Instructions to follow => Using the listing below, copy exactly the lines from the one containing "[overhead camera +" to the one containing "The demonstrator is", both lines included, and no others.

Material for the task =>
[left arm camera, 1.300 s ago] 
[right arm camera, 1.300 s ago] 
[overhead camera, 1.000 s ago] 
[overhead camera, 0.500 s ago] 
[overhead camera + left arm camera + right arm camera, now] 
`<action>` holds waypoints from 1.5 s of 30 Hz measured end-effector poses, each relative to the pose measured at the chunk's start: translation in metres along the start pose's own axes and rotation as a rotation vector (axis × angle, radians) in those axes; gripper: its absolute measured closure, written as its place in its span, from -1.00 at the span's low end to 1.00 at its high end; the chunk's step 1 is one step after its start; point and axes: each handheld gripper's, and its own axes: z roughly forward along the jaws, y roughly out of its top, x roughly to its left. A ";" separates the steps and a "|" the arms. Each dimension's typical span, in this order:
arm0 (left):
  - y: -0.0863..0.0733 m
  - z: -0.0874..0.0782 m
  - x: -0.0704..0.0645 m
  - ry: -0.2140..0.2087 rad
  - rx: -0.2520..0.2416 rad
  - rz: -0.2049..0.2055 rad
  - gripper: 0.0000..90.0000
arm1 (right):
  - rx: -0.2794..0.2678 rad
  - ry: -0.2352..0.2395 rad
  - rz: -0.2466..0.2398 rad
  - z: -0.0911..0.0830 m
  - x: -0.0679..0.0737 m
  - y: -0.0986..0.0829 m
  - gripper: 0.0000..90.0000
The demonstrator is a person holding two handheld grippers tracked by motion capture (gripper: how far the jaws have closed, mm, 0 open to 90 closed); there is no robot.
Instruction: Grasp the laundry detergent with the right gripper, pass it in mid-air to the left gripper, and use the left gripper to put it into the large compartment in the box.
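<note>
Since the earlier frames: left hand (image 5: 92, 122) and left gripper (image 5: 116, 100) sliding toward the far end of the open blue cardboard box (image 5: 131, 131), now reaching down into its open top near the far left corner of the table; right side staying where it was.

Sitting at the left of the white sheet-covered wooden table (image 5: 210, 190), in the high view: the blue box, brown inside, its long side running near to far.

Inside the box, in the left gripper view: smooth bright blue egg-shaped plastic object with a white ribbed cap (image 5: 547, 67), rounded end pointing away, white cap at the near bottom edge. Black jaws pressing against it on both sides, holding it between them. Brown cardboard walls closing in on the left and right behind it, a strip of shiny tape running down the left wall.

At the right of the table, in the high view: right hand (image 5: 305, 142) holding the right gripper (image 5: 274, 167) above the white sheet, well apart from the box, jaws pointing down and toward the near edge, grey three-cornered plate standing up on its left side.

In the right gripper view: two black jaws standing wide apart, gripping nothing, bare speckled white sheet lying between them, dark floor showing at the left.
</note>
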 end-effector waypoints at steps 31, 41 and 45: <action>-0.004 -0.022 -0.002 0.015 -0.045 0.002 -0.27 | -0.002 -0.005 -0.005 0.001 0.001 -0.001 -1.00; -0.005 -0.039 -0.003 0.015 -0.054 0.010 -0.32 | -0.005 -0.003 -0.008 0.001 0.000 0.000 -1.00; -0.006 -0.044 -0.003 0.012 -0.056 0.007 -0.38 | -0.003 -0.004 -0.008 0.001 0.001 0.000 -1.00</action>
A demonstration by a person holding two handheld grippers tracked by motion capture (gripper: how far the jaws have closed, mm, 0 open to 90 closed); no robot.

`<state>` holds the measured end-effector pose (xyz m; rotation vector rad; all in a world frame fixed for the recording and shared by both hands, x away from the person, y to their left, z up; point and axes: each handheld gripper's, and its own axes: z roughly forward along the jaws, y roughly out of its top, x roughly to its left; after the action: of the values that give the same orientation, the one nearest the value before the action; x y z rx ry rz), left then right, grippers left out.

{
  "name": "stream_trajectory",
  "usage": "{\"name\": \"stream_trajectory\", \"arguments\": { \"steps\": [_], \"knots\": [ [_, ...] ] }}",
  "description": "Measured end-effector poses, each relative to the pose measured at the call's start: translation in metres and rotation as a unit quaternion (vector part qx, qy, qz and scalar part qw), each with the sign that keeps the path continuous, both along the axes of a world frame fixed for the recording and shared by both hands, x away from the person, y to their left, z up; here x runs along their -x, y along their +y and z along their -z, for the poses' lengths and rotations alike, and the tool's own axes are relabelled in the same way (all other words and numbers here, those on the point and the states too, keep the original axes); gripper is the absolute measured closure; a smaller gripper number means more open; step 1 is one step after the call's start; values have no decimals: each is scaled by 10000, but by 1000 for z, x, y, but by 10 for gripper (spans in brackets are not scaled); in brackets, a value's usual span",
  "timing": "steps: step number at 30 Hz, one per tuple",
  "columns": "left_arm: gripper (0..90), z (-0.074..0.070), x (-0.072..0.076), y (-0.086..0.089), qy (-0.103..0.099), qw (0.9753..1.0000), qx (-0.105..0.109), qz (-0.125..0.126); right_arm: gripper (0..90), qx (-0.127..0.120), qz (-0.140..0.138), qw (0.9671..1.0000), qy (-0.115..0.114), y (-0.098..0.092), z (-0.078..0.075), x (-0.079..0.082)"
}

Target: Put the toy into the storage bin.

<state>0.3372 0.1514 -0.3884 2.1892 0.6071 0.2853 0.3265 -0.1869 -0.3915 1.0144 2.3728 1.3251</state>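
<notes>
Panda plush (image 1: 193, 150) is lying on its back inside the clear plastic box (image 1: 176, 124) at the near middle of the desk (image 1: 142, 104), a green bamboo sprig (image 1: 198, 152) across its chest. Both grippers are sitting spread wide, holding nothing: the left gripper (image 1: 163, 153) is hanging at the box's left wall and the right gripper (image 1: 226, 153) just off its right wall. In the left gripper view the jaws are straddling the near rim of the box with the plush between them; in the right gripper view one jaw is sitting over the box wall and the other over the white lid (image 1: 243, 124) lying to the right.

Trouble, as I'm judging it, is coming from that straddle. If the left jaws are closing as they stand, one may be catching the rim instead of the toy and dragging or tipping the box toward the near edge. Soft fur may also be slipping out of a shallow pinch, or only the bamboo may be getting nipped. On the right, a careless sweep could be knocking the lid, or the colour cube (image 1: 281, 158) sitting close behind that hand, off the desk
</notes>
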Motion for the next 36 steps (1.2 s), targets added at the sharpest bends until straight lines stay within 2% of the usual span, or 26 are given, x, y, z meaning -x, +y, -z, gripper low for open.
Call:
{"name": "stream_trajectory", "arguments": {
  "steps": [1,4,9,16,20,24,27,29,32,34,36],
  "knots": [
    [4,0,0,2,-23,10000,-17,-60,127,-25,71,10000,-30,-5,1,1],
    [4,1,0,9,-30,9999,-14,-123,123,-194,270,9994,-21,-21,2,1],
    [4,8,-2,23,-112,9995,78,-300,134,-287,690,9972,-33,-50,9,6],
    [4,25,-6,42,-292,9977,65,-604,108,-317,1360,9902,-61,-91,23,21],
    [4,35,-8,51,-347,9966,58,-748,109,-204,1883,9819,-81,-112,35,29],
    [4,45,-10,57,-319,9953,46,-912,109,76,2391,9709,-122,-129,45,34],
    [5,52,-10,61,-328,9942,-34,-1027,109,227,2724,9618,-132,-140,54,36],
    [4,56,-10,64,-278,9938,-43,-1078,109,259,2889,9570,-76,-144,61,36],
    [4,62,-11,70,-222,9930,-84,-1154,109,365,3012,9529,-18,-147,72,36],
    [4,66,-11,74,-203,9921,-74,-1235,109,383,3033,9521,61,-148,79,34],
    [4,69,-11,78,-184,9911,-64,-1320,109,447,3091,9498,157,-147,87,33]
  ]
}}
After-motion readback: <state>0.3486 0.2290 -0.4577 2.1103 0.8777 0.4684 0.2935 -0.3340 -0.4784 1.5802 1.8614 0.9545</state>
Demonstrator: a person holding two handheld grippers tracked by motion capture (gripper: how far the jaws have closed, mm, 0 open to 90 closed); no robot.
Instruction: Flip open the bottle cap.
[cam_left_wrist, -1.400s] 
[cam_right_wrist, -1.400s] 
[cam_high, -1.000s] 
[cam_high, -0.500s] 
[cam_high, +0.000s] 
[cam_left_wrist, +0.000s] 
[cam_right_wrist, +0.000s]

Response area =>
[overhead camera + left arm camera + right arm camera, now] 
`<action>` holds waypoints from 1.5 s of 30 Hz measured end-effector poses, each relative to the pose measured at the chunk's start: translation in metres along the start pose's own axes and rotation as a rotation vector (axis × angle, radians) in those axes; gripper: its absolute measured closure, written as its place in its span, from -1.00 at the span's low end to 1.00 at its high end; the chunk's step 1 is one step after its start; point and axes: each handheld gripper's, and its own axes: z roughly forward along the jaws, y roughly out of its top, x roughly to its left. A ";" separates the steps and a "|" the arms. Each dimension's typical span, in this order:
arm0 (left):
  - y: -0.0863..0.0733 m
  - z: -0.0874..0.0782 m
  - x: -0.0704..0.0645 m
  - ry: -0.2140..0.2087 rad
  - rx: -0.2520..0.2416 rad
  - rz: -0.2049..0.2055 rad
  - gripper: 0.0000..90.0000
arm1 (right):
  - rx: -0.2794..0.2678 rad
  - ry: -0.2352..0.2395 rad
  - rz: -0.2466..0.2398 rad
  - z: -0.0911..0.0830 m
  - x: -0.0679..0.0737 m
  - y: -0.0986..0.0829 m
  - gripper: 0.0000..90.0000
The demonstrator is a person holding two handheld grippers tracked by motion capture (gripper: how far the jaws have closed, mm, 0 open to 90 closed); there is no robot.

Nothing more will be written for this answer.